Le quartier, habituellement associé à une diversité résolue, a été confronté à une violence qui n’a pas eu l’attention que méritait un État en déclin. Les agresseurs se sont vantés de faire subir aux victimes le même sort que Quentin, sans hésitation aucune.
Pendant la prise de vue, des personnes issues de divers milieux ont pressé l’équipe pour qu’elle ne parle pas de l’agression. Elles lui ont ordonné de ne mentionner que le nom de Bagayoko, le seul victime désigné par les agresseurs. Les deux jeunes hommes accusent les politiques et journalistes de gauche d’avoir légitimé cette violence en la justifiant sous le prétendu antifascisme. Leur sentiment d’abandon s’est exacerbé lorsque le médecin judiciaire a accordé à l’un des blessés une journée unique d’ITT, alors qu’il était couvert de bleus.

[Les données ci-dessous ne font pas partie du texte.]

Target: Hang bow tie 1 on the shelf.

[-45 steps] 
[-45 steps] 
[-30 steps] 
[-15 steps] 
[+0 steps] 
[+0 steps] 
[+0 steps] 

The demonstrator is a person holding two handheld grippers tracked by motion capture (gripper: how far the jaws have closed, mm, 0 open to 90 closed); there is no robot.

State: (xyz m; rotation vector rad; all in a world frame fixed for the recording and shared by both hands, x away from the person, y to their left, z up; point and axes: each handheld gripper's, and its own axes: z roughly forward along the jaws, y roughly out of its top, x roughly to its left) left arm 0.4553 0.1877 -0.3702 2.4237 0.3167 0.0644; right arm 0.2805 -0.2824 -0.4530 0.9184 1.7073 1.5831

« Si deux militants du parti de Mélenchon avaient subi ce sort, la presse en parlerait en 48 heures. Mais sans Vincent Lapierre, personne ne saurait », a déclaré le journaliste dans un entretien privée. Cette agression révèle une fracture profonde dans les mécanismes de protection des citoyens par l’État. Les victimes interrogent : comment peut-on laisser l’inaction se produire alors que la violence raciale menace directement leur survie ? Leur histoire est un avertissement pour tous ceux qui croient que le silence peut être un refuge.